= THE TASK =
Transcribe word for word the lines below from the line with "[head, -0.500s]" through the line with "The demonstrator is", ends included.

═══ DATA SHOWN

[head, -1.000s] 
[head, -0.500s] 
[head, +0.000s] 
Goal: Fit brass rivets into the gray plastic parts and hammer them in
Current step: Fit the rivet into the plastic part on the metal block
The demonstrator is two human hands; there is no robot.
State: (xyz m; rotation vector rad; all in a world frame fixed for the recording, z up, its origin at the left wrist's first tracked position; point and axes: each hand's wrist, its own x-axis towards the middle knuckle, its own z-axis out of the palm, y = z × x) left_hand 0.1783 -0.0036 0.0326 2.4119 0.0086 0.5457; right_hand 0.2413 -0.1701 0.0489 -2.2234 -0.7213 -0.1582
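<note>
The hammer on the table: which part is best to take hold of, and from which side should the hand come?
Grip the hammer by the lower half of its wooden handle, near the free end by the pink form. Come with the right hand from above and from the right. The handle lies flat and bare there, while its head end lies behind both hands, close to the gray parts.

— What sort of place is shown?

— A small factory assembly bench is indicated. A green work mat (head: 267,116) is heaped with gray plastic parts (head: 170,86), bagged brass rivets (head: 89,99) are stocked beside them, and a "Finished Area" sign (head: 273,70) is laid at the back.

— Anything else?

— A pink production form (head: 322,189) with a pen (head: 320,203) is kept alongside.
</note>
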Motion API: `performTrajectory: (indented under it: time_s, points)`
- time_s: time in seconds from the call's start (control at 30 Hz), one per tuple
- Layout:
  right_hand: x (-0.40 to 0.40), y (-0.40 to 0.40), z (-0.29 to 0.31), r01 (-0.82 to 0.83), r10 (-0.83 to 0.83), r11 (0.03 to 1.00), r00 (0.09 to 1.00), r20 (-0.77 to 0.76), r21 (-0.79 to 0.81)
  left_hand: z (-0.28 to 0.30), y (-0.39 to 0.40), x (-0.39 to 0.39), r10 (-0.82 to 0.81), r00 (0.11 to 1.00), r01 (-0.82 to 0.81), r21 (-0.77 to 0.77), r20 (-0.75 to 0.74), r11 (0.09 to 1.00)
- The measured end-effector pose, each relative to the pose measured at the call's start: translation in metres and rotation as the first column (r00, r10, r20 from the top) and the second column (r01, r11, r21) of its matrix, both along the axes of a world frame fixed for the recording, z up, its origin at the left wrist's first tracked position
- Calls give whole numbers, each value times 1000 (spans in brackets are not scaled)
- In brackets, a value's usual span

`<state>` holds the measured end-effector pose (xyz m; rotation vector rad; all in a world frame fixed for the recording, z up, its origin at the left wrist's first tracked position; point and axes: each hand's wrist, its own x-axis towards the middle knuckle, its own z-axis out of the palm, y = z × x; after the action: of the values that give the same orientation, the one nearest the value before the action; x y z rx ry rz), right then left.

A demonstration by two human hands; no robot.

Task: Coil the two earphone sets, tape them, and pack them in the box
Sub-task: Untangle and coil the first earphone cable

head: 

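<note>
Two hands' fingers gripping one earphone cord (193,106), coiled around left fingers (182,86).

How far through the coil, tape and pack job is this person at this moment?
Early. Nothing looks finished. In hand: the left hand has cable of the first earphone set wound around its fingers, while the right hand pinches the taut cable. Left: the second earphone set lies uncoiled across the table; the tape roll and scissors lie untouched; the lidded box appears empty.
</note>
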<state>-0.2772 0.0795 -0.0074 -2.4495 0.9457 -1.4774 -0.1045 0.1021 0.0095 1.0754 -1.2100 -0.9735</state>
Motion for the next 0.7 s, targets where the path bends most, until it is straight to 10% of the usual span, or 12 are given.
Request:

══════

= REPLY TO THE TASK =
[head, -0.500s] 
[head, +0.000s] 
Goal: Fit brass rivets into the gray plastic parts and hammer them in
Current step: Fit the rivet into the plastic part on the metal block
The demonstrator is two human hands; there is no robot.

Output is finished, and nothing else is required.